Sources: 1, 2, 3, & 4

Read More...

Marriage Registration Goes Digital in Singapore: New Era of Love Convenience

Starting from September 25, a transformative change is on the horizon for couples in Singapore. This groundbreaking shift grants couples the remarkable opportunity to register their marriages online through the newly enhanced “Our Marriage Journey” portal. This collaborative initiative, jointly unveiled by the Ministry of Social and Family Development and the Ministry of Culture, Community and Youth, is poised to revolutionize the marriage registration process, prioritizing seamless procedures and enhanced convenience for couples.

At the heart of this revolution lies the enhanced portal, a creation of the Registry of Marriages (ROM) and the Registry of Muslim Marriages (ROMM). This digital platform will guide couples through every stage of marriage registration, streamlining the entire journey from the initial application submission to the moment they receive their digital marriage certificates.

One of the most remarkable aspects of this novel system is its ability to facilitate online declarations by couples. Singpass, the national digital identity system, will automatically populate personal details, removing the need for physical document verification and in-person declaration signing at the ROM’s physical premises on 7 Canning Rise.

This modernized approach specifically caters to Singaporean citizens and permanent residents aged 21 and above embarking on their first marriage journey. However, for individuals in different circumstances, such as those entering non-first-time marriages or foreigners, the traditional in-person document verification process will remain necessary.

For Muslim unions, a distinctive prerequisite is in place: the bride’s biological father must be her lawful guardian (wali) for the couple to qualify for online declaration. Moreover, Muslim couples must arrange a meeting with their wedding solemnizer (naib kadi) before the actual solemnization ceremony. This task is made simple through the enhanced portal, which facilitates easy scheduling.

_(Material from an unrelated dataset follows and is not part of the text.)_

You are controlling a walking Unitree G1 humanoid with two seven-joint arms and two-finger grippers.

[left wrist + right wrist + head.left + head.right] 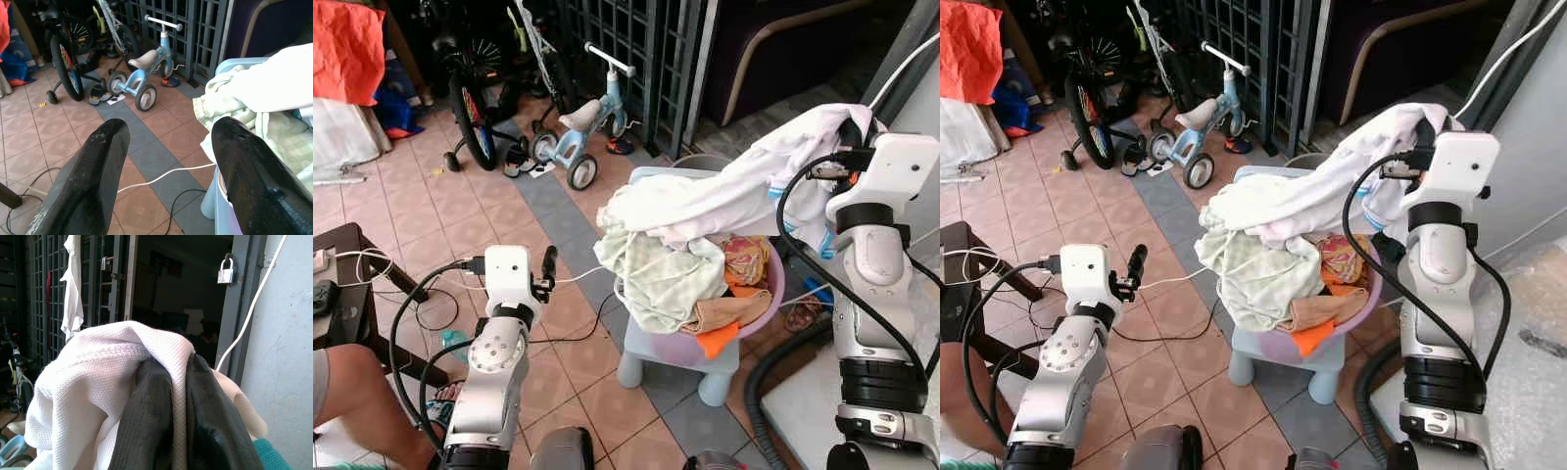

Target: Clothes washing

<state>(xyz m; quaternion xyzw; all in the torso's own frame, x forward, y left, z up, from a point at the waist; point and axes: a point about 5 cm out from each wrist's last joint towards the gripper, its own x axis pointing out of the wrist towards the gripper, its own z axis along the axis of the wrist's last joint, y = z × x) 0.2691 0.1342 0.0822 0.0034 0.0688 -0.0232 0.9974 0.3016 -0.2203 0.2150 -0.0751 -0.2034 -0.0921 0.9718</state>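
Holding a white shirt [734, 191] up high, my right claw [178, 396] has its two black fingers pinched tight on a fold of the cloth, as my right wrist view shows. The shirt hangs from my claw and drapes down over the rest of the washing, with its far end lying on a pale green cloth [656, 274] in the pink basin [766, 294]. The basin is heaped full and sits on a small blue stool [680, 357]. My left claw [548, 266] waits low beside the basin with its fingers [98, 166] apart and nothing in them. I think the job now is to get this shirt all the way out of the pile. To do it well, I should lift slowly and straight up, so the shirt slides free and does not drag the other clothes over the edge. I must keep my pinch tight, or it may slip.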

From September 25 onward, ROM will initiate the issuance of digital marriage certificates for couples submitting their applications on or after this date. The ROMM will embrace this digital shift in 2024.

Beyond the administrative facets, couples will have the delightful option of commemorating their special day with a personalized ceremonial certificate. This thoughtful touch allows couples to customize their certificate and either print it themselves or request it from ROM.

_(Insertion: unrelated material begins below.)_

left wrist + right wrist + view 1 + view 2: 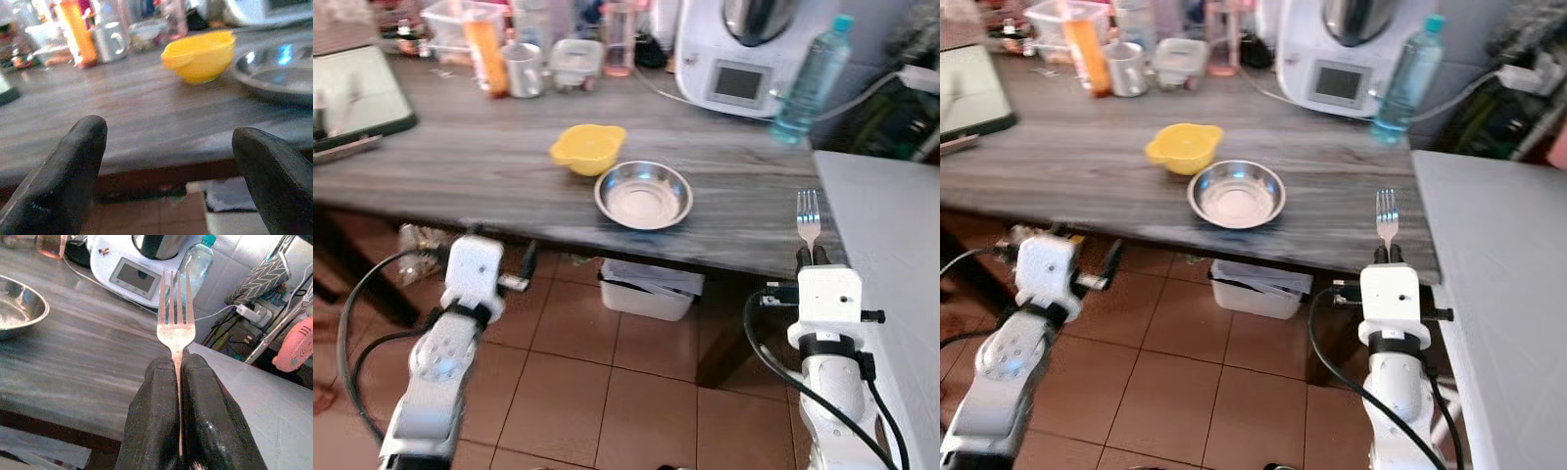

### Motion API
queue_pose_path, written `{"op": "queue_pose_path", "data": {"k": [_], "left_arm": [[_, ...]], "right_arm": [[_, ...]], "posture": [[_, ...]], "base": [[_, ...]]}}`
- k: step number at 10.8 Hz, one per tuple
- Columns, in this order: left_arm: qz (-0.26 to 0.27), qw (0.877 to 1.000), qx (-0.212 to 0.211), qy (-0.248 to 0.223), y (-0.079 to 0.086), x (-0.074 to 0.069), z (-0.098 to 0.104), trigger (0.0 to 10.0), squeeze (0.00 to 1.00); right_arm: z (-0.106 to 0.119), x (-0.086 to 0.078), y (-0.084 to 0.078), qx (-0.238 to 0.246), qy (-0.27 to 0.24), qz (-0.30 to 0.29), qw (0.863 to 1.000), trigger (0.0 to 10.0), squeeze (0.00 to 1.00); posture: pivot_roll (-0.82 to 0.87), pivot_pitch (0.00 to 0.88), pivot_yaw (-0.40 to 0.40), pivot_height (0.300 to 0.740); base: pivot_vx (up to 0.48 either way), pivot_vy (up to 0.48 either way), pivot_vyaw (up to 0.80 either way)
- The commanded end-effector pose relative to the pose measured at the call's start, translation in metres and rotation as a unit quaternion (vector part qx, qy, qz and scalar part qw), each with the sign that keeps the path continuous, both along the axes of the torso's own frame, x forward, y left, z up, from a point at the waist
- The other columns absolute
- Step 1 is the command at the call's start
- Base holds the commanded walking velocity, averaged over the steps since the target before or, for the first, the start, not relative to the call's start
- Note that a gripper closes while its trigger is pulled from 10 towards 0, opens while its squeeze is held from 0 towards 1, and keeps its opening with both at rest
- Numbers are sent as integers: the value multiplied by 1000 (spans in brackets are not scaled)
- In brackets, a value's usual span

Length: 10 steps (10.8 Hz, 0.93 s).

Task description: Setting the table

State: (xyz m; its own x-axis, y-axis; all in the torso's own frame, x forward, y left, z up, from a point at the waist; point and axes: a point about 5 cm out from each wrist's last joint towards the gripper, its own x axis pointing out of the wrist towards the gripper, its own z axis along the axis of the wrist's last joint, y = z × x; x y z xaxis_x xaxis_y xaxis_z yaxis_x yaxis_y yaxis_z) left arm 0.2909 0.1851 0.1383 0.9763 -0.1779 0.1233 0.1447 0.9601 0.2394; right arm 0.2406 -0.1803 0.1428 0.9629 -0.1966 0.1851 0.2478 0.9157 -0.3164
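Grey wood-grain tabletop point(489, 166) spans the upper half of the head views, its near edge above the brown tile floor point(607, 382). Pale grey counter point(891, 245) butts against it at 3 o'clock. White kitchen machine point(744, 54) stands at the back, about 1 o'clock from the steel bowl point(643, 194), with a blue-capped water bottle point(811, 80) just beside it at 3 o'clock. White bin point(649, 289) sits on the floor under the tabletop edge. A tablet-like screen point(357, 93) lies at far 9 o'clock. Steel bowl sits near the front edge, centre; yellow bowl point(587, 147) touching or just beside it at 11 o'clock. Back at 11 o'clock: orange bottle point(485, 54), metal mug point(522, 70), lidded tub point(576, 61), pink cup point(619, 37), clustered close. Left gripper point(168, 171) is below the front edge of the tabletop, at 8 o'clock from the steel bowl, fingers point(63, 171) spread wide with nothing between them, pointed at the yellow bowl. Right gripper point(819, 257) is at the tabletop's front right corner, 4 o'clock from the steel bowl, well apart from it; fingers pressed together, pinching the fork point(174, 318) by its handle. Fork upright, tines up, above the tabletop edge.
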Motion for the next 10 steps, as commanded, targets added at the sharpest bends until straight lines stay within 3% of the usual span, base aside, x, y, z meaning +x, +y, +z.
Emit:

The array of benefits presented by this digital transformation is substantial. Beyond the evident convenience, couples will be freed from the complexities of managing and safeguarding physical certificates. The Ministry of Social and Family Development and the Ministry of Culture, Community and Youth underscore the simplification of administrative processes through this transition to digital certificates.

Mr. Timothy Pak, the esteemed ROM registrar, enthusiastically welcomes this change, underlining its potential to alleviate the need for couples to take time off work for in-person interviews at the ROM. This modernization marks a significant stride in simplifying and updating the marriage registration process.

In a continued commitment to adapt to evolving circumstances, video-link solemnisations, introduced during the COVID-19 pandemic, will endure as a viable option for couples. Additionally, couples will no longer be obligated to sign a physical marriage certificate during the solemnization ceremony. Instead, they will receive a digital certificate via email post-ceremony, serving as an official testament to their marital union.

Image Credits: unsplash.com

While Singapore embarks on this innovative journey towards digitizing marriage registration, it’s natural for the public to ponder the potential of online divorce proceedings in the future. However, for the present, the focus remains on enhancing the convenience and efficiency of marriage registration for couples in Singapore, ensuring that each step of the process is as smooth as possible.